Pois tem gente recriando o Nesos. A idéia foi de Antonio Arrighi, um pequeno produtor da ilha de Elba, que por mais de dez anos vinificou um vinho local em ânforas de terracota Impruneta, em colaboração com Attilio Scienza, professor de viticultura da Universidade de Milão, que pesquisava sobre este mitológico vinho da ilha grega de Chios. A uva usada para recriar esse método específico de vinificação é a Ansonica, uma uva branca típica de Elba, provavelmente um cruzamento de duas uvas antigas do mar Egeu, Rhoditis e Sideritis, variedades com uma casca muito resistente e uma polpa crocante que permitia uma longa estadia no mar.
Em novembro de 2019 cerca de 40 garrafas com safra de 2018 do Nesos, o vinho marinho, foram apresentados em Florença, durante uma conferência organizada em colaboração com a Região da Toscana, a Promoção do Turismo da Toscana, a Fondazione Sistema Toscana e a Vetrina Toscana.
Vinhos e o surf
Pois aqui está uma idéia que não partiu das grandes vinícolas, e sim de uma pequena empresa social criada por dois jovens empreendedores da Murcia, Espanha: a Richpeoplethings. O projeto surgiu em 2014 nas praias mediterrâneas da Múrcia como uma ideia simples e genial: fazer pranchas de surf a partir de rolhas de cortiça de vinho usadas e descartadas.
Como se sabe rolha de cortiça é um material natural produzido como casca do sobrero, uma árvore com grande produção Península Ibérica, principalmente em Portugal, o maior produtor mundial, e na Espanha. Pois as pranchas fazem um enorme sucesso por lá, como In Vino Viajas já registrou aqui: https://www.invinoviajas.com/jovens-empreendedores-da-espanha/
Vinhos salvando os corais
Pois agora o vinho está ajudando o mar de maneira mais efetiva. As Bodegas Peñascal, pioneiras na Espanha em neutralidade em carbono e uso de energia 100% renovável, utilizam o Coral Ethical Rosé para ajudar a Coral Restoration Foundation, organização internacional que gere o maior programa de restauração de recifes de coral do planeta, com 10% dos seus lucros. Cada garrafa de Coral Ethical Rosé vendida contribui para devolver milhares de corais à natureza todos os anos, com o objetivo de plantar mais de um milhão de corais nos próximos três anos para recuperar 93.000 m2 de recife (equivalente a 52 campos de futebol).
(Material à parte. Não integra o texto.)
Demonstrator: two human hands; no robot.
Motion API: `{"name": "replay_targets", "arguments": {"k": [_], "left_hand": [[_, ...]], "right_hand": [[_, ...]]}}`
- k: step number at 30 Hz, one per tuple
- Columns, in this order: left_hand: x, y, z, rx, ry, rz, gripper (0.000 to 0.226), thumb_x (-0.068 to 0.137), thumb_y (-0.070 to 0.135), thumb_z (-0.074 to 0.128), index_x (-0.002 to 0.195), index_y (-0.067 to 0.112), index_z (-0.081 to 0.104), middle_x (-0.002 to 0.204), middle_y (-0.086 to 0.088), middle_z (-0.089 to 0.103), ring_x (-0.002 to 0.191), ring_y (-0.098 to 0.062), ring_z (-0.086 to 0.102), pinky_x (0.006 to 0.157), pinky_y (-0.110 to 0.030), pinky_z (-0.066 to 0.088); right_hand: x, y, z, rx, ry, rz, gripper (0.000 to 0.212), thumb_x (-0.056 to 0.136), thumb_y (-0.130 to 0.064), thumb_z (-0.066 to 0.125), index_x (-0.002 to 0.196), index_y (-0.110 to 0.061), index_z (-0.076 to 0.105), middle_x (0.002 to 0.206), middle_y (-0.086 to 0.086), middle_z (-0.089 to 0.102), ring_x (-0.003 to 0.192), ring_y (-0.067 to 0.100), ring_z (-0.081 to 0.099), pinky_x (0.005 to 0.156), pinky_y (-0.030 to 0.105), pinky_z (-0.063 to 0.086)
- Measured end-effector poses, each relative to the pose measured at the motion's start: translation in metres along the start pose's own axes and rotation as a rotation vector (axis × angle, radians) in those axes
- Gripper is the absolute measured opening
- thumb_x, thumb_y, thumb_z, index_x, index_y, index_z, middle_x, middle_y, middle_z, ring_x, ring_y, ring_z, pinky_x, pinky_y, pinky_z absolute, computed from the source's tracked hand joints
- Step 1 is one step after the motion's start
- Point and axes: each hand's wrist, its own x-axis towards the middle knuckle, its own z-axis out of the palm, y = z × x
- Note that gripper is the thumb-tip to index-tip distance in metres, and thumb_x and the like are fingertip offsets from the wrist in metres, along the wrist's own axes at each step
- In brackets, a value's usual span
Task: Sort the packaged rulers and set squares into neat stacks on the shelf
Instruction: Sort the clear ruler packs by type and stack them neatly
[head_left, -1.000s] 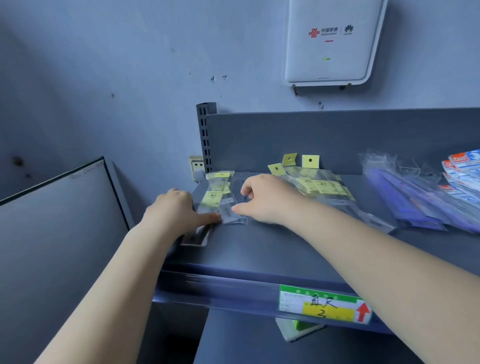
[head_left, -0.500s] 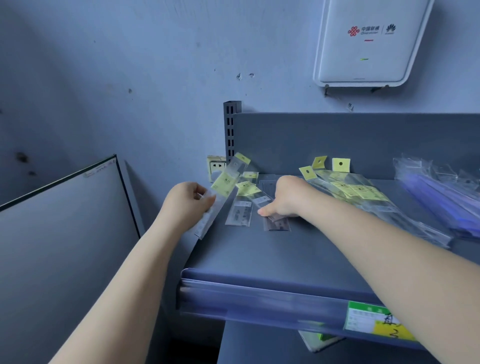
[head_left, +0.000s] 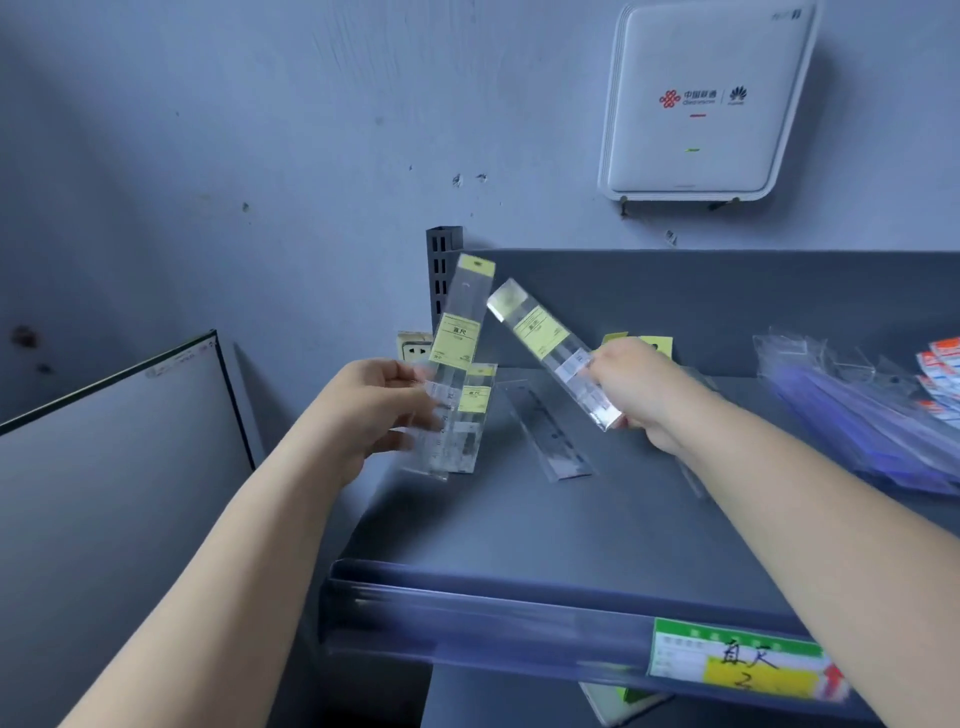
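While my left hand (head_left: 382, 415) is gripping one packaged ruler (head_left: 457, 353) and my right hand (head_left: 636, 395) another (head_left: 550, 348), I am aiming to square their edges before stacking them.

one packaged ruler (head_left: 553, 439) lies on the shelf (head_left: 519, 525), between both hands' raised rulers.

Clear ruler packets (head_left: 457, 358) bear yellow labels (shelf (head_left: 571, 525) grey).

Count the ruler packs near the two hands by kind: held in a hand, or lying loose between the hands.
Held ruler packs: 2, one in the left hand, one in the right hand.
Loose ruler packs on the shelf: 2.
Total: 4.
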Motion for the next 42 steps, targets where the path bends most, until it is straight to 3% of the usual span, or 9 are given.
{"name": "replay_targets", "arguments": {"k": [4,8,11,16,27,33,37,39,42], "left_hand": [[-0.003,0.013,0.019,-0.065,-0.076,0.002,0.02,0.083,-0.006,0.062,0.093,0.009,0.053,0.078,-0.008,0.056,0.055,-0.011,0.068,0.042,-0.019,0.049],[-0.007,0.028,0.045,-0.022,-0.119,0.018,0.019,0.082,-0.006,0.063,0.087,0.009,0.054,0.07,-0.004,0.055,0.058,-0.012,0.068,0.045,-0.025,0.054],[-0.01,0.039,0.067,0.006,-0.146,0.022,0.02,0.081,-0.006,0.064,0.084,0.009,0.052,0.069,-0.004,0.055,0.058,-0.012,0.068,0.046,-0.026,0.055],[-0.012,0.05,0.112,0.023,-0.163,0.025,0.018,0.081,-0.005,0.065,0.085,0.008,0.052,0.074,-0.006,0.056,0.056,-0.011,0.068,0.045,-0.024,0.054],[-0.008,0.053,0.195,0.077,-0.22,0.001,0.015,0.082,-0.002,0.066,0.083,0.006,0.053,0.071,-0.009,0.062,0.054,-0.013,0.066,0.045,-0.023,0.053],[-0.001,0.04,0.22,0.551,-0.165,-0.005,0.022,0.083,0.017,0.069,0.095,0.003,0.057,0.048,-0.005,0.056,0.03,-0.012,0.045,0.032,-0.015,0.032],[0.0,0.039,0.222,0.777,-0.079,0.083,0.049,0.081,0.04,0.068,0.117,0.01,0.052,0.061,-0.005,0.057,0.042,-0.017,0.044,0.035,-0.018,0.034],[0.003,0.041,0.216,0.745,-0.033,0.149,0.042,0.083,0.04,0.066,0.11,0.01,0.055,0.064,-0.003,0.058,0.043,-0.016,0.045,0.039,-0.02,0.035],[0.006,0.044,0.198,0.773,0.036,0.246,0.035,0.082,0.038,0.067,0.103,0.011,0.058,0.074,-0.001,0.058,0.057,-0.014,0.051,0.052,-0.025,0.038]], "right_hand": [[-0.004,0.014,-0.026,0.309,0.065,-0.021,0.023,0.079,0.007,0.034,0.091,0.018,0.05,0.078,0.01,0.044,0.072,0.025,0.035,0.062,0.031,0.03],[-0.012,0.025,-0.053,0.456,0.04,-0.083,0.024,0.085,0.013,0.042,0.083,0.0,0.063,0.057,0.002,0.059,0.051,0.014,0.054,0.053,0.025,0.046],[-0.019,0.033,-0.073,0.537,0.046,-0.094,0.023,0.087,0.01,0.051,0.077,-0.009,0.06,0.071,0.006,0.058,0.062,0.015,0.055,0.061,0.029,0.052],[-0.024,0.058,-0.108,0.557,0.084,-0.086,0.02,0.086,0.009,0.056,0.08,-0.009,0.061,0.077,0.005,0.061,0.068,0.017,0.058,0.078,0.039,0.054],[-0.035,0.117,-0.18,0.664,0.198,-0.069,0.023,0.086,0.009,0.056,0.078,-0.013,0.059,0.075,0.003,0.059,0.064,0.016,0.055,0.065,0.026,0.05],[-0.039,0.139,-0.205,0.627,0.219,-0.085,0.019,0.088,0.004,0.056,0.101,-0.008,0.062,0.079,0.0,0.062,0.062,0.01,0.056,0.059,0.019,0.048],[-0.036,0.147,-0.205,0.434,0.23,-0.079,0.024,0.085,-0.002,0.061,0.108,-0.01,0.062,0.083,0.0,0.06,0.072,0.014,0.053,0.07,0.025,0.047],[-0.032,0.149,-0.201,0.197,0.293,-0.085,0.04,0.082,-0.011,0.068,0.12,-0.017,0.058,0.1,0.0,0.058,0.087,0.014,0.053,0.082,0.029,0.045],[-0.03,0.142,-0.192,0.026,0.332,-0.176,0.042,0.081,-0.015,0.068,0.122,-0.021,0.057,0.107,-0.002,0.052,0.092,0.011,0.047,0.08,0.025,0.038]]}}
Além disso a vinícola criou, em conjunto com a Trash Peak, uma edição limitada de pranchas de surf (PVP 500€) feitas com resíduos plásticos obtidos do mar e utilizando a técnica de impressão 3D. A Trash Peak, uma jovem empresa criada por dois surfistas empreendedores, projeta e fabrica pranchas ecológicas nas quais a maior parte dos recursos utilizados no processo de fabricação são reciclados e recicláveis, um compromisso de reutilização em vez de produção.
Ajudar o mar, vamos pegar esta onda!!!